> [EXERCISE GOAL] From the line containing "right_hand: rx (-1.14" down to the line containing "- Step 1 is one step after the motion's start" in the records below, reproduce every line exactly, ends included, and omit all others.

[[ RECORDED DATA, beginning ]]

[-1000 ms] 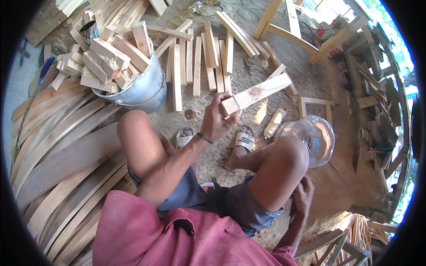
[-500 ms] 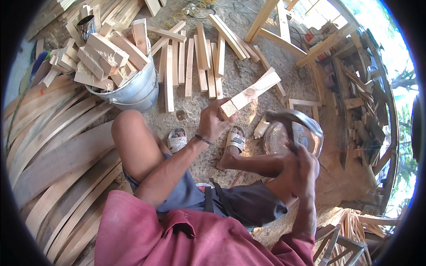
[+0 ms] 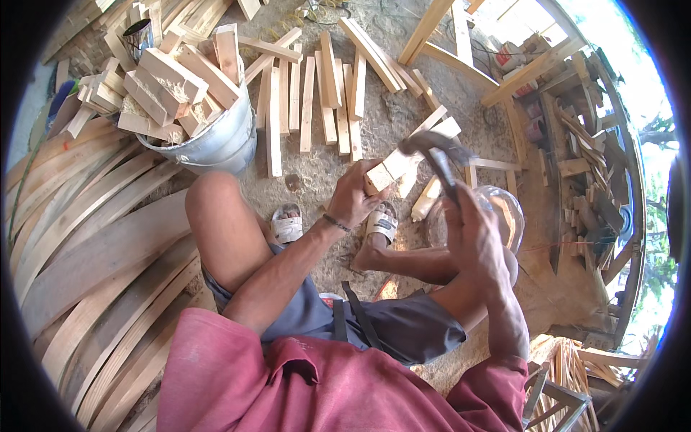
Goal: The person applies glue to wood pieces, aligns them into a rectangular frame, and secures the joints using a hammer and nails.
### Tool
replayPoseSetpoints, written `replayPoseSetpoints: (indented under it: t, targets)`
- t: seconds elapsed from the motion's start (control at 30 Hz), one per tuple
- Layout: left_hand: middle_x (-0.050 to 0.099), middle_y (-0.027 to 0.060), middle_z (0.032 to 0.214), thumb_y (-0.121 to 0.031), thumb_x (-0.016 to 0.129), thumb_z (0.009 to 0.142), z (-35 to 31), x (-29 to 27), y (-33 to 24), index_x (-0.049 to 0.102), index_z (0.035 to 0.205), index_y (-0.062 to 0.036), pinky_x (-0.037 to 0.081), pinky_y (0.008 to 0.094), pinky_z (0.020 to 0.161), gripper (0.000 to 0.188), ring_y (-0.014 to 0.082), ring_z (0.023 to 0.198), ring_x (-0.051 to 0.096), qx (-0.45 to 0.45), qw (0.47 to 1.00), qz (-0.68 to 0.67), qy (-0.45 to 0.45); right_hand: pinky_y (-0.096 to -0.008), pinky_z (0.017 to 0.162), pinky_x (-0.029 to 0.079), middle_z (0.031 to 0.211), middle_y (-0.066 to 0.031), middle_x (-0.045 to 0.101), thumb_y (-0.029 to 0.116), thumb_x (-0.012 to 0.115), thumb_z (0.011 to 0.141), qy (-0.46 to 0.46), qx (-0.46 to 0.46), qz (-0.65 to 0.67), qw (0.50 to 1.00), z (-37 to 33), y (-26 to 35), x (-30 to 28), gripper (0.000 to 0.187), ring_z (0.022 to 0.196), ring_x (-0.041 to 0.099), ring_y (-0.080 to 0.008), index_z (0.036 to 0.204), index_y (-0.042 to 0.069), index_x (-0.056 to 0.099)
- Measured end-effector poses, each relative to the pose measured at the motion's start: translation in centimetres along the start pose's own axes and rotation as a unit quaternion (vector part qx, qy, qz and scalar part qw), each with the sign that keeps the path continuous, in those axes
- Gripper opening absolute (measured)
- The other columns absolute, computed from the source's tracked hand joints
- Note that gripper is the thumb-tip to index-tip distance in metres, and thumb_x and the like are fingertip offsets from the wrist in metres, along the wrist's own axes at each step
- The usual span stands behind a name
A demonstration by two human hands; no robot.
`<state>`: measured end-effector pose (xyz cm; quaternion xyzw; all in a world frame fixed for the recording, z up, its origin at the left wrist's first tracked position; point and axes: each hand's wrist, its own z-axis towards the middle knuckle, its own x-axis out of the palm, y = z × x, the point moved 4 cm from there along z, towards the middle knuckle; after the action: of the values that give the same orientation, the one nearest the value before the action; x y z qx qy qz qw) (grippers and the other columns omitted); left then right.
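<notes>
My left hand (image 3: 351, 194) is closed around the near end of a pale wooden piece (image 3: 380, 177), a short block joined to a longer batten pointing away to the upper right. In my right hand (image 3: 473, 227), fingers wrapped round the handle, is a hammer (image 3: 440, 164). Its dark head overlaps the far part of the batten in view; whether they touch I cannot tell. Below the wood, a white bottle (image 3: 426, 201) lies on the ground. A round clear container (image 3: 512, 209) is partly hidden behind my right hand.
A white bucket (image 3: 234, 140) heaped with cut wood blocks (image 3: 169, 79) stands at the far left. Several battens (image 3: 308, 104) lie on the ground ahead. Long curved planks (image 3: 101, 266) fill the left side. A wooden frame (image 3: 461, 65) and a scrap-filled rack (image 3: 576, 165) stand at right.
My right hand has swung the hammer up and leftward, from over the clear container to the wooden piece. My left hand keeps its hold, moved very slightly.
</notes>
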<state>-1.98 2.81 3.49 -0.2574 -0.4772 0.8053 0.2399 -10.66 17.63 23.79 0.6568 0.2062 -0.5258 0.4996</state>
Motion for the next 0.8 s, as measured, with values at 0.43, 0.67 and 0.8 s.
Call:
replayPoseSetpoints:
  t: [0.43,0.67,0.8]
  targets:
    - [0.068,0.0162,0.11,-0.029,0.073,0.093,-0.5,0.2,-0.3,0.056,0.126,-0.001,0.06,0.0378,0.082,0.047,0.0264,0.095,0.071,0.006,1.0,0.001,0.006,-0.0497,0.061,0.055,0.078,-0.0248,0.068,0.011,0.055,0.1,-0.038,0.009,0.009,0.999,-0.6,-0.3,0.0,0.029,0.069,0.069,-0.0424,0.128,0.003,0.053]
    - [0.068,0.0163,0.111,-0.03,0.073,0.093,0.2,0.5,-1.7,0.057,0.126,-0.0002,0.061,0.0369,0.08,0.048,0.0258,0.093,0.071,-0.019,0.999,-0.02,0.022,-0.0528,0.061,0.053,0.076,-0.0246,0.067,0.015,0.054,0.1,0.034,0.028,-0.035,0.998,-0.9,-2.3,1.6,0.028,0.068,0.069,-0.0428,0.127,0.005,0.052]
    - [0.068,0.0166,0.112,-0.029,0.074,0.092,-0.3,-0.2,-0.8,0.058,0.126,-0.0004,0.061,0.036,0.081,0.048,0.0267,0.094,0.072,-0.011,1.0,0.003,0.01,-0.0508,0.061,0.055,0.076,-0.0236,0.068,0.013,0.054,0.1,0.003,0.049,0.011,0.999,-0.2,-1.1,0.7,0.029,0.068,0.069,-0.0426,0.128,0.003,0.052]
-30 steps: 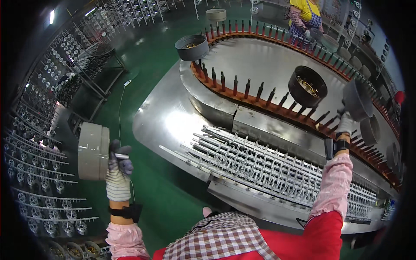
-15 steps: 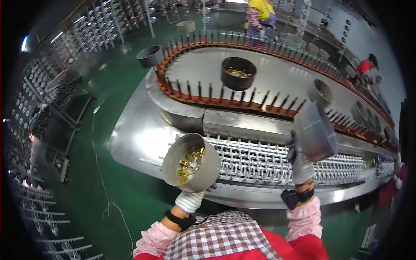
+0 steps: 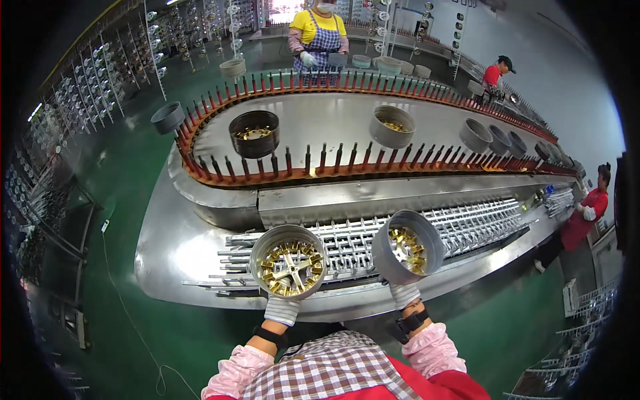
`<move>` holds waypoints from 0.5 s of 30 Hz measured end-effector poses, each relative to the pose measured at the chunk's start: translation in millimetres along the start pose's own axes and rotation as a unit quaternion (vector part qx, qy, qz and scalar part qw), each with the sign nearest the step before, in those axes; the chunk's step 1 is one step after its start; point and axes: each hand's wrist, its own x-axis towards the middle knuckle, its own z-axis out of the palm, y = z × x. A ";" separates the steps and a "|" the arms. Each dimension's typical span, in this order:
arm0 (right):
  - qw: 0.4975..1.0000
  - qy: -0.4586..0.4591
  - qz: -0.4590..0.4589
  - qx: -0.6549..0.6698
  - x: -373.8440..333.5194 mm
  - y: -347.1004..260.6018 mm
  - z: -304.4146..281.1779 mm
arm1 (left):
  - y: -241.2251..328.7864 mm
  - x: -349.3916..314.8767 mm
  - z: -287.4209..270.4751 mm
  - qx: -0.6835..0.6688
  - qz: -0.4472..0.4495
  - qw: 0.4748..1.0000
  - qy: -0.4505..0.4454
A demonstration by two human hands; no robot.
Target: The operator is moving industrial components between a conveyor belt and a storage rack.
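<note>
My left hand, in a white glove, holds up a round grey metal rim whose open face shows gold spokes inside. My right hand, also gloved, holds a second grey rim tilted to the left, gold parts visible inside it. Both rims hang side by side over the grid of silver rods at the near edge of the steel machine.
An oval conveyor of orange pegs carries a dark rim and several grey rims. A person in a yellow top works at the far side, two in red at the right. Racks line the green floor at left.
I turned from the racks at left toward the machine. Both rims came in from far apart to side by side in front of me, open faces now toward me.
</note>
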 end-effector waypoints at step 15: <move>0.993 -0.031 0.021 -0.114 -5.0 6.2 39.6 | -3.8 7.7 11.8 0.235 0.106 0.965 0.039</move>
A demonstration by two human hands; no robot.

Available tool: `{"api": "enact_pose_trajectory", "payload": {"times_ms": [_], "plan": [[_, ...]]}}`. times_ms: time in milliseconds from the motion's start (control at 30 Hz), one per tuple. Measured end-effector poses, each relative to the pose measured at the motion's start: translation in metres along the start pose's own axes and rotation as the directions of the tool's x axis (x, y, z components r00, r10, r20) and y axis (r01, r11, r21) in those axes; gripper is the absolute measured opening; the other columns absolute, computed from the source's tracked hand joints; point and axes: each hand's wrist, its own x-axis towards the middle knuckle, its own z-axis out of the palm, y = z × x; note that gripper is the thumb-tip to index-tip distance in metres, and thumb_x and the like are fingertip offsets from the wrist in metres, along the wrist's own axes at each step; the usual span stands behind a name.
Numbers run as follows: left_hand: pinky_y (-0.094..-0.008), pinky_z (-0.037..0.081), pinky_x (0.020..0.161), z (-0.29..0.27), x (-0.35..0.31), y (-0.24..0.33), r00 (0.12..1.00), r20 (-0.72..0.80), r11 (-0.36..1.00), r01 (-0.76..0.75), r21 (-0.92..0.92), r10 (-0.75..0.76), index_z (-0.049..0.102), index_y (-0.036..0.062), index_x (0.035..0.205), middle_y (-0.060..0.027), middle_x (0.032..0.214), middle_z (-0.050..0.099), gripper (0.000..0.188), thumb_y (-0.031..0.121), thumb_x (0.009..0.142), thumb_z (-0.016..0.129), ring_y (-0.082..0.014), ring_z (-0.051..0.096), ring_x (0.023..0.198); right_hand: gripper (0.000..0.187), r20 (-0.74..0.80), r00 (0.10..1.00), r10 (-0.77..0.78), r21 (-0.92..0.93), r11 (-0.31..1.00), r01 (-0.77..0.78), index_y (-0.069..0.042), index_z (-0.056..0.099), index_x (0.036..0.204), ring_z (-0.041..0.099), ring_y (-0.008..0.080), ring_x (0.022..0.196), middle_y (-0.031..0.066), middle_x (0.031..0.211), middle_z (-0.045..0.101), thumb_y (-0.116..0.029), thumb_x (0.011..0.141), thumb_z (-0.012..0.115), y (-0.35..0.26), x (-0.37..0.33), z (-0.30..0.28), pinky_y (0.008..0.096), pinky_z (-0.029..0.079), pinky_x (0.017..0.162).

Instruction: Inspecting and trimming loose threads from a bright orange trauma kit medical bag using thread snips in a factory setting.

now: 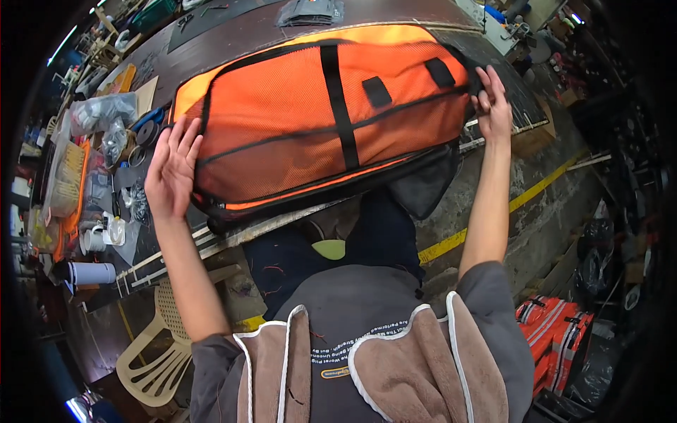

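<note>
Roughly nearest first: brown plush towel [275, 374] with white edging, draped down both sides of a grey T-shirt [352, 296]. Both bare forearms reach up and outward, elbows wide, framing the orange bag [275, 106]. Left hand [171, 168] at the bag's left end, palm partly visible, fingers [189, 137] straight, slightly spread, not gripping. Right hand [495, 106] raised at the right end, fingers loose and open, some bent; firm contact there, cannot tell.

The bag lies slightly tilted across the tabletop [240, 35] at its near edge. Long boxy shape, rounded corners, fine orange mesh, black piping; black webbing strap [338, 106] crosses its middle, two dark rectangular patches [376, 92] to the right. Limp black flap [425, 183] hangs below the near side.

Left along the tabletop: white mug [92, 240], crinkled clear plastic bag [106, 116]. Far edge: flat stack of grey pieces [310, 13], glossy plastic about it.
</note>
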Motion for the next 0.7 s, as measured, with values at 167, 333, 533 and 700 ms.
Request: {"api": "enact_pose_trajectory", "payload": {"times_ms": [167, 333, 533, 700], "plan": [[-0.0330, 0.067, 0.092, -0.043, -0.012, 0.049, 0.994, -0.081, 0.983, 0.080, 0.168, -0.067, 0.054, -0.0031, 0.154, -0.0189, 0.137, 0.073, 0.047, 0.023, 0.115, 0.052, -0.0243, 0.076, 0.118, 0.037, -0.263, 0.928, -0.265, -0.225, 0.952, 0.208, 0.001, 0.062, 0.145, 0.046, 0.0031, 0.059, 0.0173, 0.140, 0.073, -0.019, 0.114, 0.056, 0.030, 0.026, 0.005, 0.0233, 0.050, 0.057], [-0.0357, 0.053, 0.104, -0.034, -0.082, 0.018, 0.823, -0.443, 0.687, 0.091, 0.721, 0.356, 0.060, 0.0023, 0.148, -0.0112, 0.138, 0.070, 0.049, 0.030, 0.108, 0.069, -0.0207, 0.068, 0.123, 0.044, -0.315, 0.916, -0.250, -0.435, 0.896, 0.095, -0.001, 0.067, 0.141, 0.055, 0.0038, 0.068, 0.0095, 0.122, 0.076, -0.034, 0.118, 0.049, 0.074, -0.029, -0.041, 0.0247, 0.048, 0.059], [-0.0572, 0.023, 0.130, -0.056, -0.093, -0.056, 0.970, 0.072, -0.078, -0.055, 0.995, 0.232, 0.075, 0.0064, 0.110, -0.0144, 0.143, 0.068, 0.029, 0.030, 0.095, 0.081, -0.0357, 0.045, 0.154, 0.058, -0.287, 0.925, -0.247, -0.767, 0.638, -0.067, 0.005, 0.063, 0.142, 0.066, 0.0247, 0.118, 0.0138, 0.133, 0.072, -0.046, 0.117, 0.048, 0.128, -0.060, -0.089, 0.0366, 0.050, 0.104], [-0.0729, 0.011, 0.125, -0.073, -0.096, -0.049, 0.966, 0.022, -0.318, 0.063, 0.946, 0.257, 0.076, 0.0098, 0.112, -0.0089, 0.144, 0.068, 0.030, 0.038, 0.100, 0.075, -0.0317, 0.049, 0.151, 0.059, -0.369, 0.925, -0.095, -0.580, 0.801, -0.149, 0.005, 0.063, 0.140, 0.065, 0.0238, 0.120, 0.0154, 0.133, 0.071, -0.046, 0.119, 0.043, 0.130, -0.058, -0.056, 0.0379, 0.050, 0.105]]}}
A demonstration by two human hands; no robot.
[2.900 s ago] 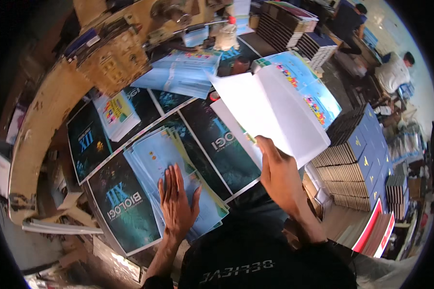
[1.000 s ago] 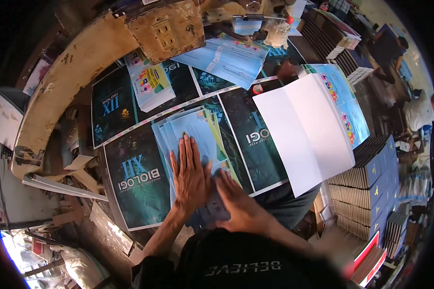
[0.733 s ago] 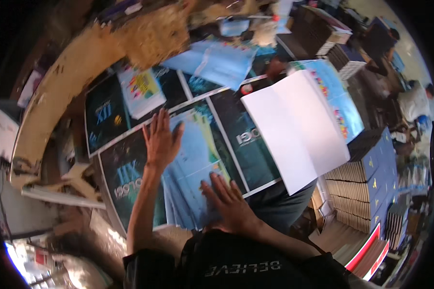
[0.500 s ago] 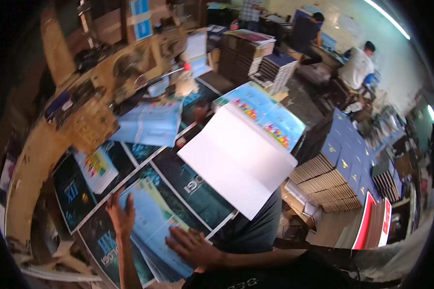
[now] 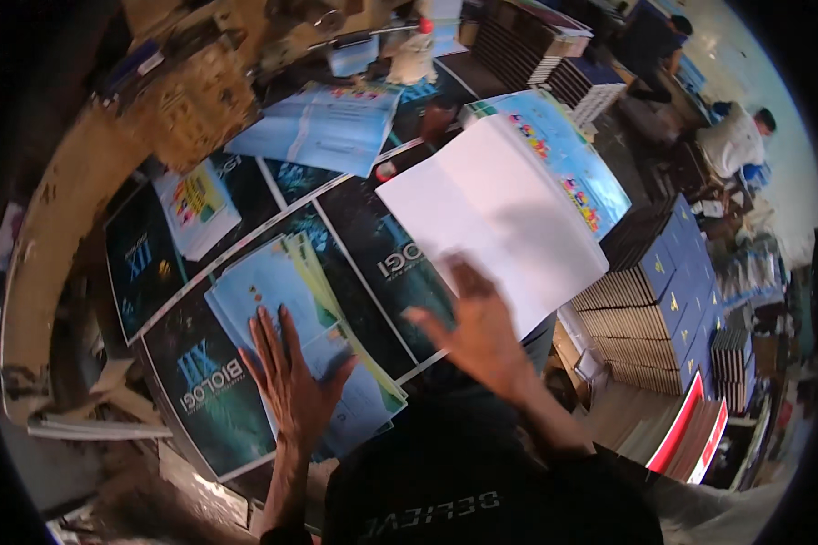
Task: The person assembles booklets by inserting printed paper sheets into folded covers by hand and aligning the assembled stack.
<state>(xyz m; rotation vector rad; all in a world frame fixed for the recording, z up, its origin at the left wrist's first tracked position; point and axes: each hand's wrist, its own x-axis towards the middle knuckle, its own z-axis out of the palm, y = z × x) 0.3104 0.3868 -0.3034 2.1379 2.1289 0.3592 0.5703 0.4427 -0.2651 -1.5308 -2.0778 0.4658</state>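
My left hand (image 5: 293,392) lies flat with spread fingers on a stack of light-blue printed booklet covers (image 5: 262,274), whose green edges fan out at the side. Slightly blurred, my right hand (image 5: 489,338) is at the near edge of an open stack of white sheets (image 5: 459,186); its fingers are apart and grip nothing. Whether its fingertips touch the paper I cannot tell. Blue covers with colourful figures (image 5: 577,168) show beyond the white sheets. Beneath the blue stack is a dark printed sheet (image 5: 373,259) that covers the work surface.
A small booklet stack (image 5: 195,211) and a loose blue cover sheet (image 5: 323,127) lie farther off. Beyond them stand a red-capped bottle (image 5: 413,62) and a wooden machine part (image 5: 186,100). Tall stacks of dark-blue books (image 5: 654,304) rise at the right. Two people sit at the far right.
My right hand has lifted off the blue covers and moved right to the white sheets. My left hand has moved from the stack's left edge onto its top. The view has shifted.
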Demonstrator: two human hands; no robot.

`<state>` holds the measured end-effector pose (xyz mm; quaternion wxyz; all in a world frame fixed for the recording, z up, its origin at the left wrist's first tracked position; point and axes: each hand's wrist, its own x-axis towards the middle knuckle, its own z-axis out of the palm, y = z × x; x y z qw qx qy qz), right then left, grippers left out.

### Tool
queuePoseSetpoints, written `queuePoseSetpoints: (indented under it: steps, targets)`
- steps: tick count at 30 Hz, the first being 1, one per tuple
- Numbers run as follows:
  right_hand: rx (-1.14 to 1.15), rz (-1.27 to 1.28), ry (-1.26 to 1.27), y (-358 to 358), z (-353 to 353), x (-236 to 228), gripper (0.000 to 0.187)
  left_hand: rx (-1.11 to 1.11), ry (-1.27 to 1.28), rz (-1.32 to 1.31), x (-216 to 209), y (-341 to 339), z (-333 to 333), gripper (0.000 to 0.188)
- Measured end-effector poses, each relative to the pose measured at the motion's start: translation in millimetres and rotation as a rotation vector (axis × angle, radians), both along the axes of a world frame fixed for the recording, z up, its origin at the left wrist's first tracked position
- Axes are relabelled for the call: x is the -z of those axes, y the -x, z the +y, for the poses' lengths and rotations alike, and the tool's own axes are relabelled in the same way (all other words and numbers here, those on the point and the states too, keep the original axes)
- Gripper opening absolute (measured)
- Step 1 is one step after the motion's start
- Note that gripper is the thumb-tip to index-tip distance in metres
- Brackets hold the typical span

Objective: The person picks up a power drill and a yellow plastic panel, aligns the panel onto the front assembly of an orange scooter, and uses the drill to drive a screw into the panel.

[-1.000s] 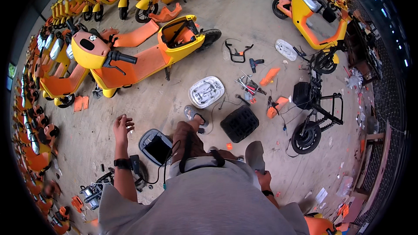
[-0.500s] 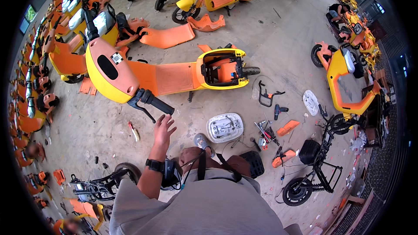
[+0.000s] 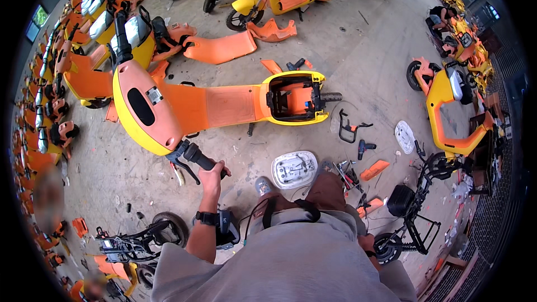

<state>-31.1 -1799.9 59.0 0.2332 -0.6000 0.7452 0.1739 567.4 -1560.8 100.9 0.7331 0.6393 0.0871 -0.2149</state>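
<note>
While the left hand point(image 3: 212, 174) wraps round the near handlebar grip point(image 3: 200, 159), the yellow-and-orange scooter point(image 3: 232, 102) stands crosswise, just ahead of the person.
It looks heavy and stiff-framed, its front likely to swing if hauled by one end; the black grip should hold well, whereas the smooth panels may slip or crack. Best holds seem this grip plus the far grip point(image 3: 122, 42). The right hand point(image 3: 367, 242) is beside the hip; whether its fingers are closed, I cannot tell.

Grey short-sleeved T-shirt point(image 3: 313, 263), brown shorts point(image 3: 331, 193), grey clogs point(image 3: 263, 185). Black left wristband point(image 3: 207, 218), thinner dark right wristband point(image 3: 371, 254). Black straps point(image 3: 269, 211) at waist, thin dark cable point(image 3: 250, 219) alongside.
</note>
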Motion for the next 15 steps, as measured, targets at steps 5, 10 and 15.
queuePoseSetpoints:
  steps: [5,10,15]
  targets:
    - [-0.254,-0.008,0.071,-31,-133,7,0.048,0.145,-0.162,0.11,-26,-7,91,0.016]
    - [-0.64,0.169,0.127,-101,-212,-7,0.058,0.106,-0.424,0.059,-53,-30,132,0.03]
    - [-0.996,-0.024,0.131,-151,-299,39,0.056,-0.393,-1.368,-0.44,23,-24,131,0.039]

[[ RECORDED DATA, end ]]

> [RESULT]
  right_hand: rx (-1.14 to 1.15), rz (-1.27 to 1.28), ry (-1.26 to 1.27), y (-358 to 358), z (-353 to 353), x (-236 to 228), gripper (0.000 to 0.187)
  left_hand: rx (-1.11 to 1.11), ry (-1.27 to 1.28), rz (-1.32 to 1.31), x (-216 to 209), y (-341 to 339), z (-333 to 333), gripper (0.000 to 0.188)
- Measured end-effector poses, each relative to the pose measured at the motion's start: translation in millimetres and rotation as a rotation vector (axis × angle, radians), both along the axes of a world frame fixed for the recording, z up, its origin at the left wrist's first tracked position
- Axes are relabelled for the call: x is the -z of those axes, y the -x, z the +y, for the poses' lengths and rotations alike, and the tool's own axes are relabelled in the same way (all other words and numbers here, those on the point and the states too, keep the original axes)
- Gripper opening absolute (measured)
- Step 1 is one step after the motion's start

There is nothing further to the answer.